TASK PROMPT
Your copy of the data should leave out the images and match everything else exactly.
== INPUT DATA ==
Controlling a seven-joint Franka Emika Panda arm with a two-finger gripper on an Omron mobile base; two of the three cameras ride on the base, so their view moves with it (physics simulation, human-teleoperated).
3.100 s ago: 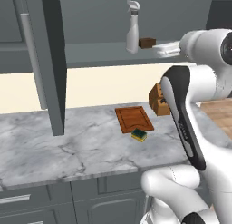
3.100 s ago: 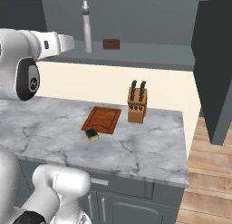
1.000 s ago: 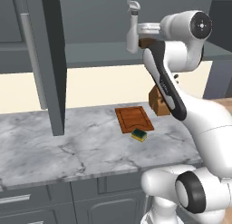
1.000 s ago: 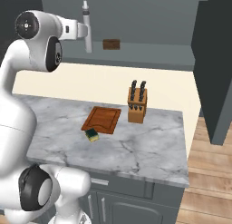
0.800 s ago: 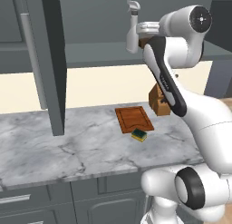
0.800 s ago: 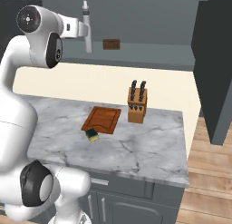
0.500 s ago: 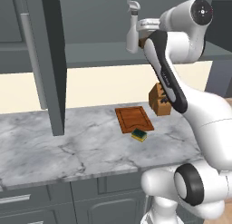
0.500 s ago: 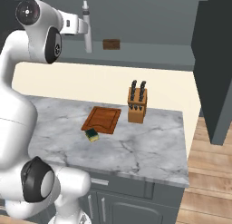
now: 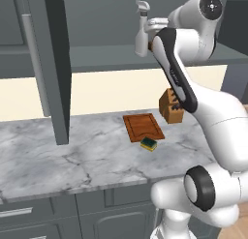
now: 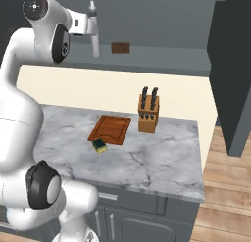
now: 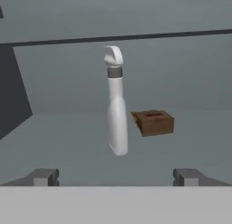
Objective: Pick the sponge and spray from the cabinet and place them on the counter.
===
WRITTEN RESPONSE
Controlling a seven-joint Franka Emika Panda arm with a two-finger gripper on an Omron mobile base; two of the three cameras ride on the base, so their view moves with it (physics simulation, human-teleoperated).
3.100 s ago: 
3.100 s ago: 
1.000 s ago: 
1.000 s ago: 
0.800 s ago: 
0.800 s ago: 
0.500 s ago: 
0.500 s ago: 
now: 
now: 
now: 
Objective: Pick the sponge and spray from the cabinet and place them on the counter.

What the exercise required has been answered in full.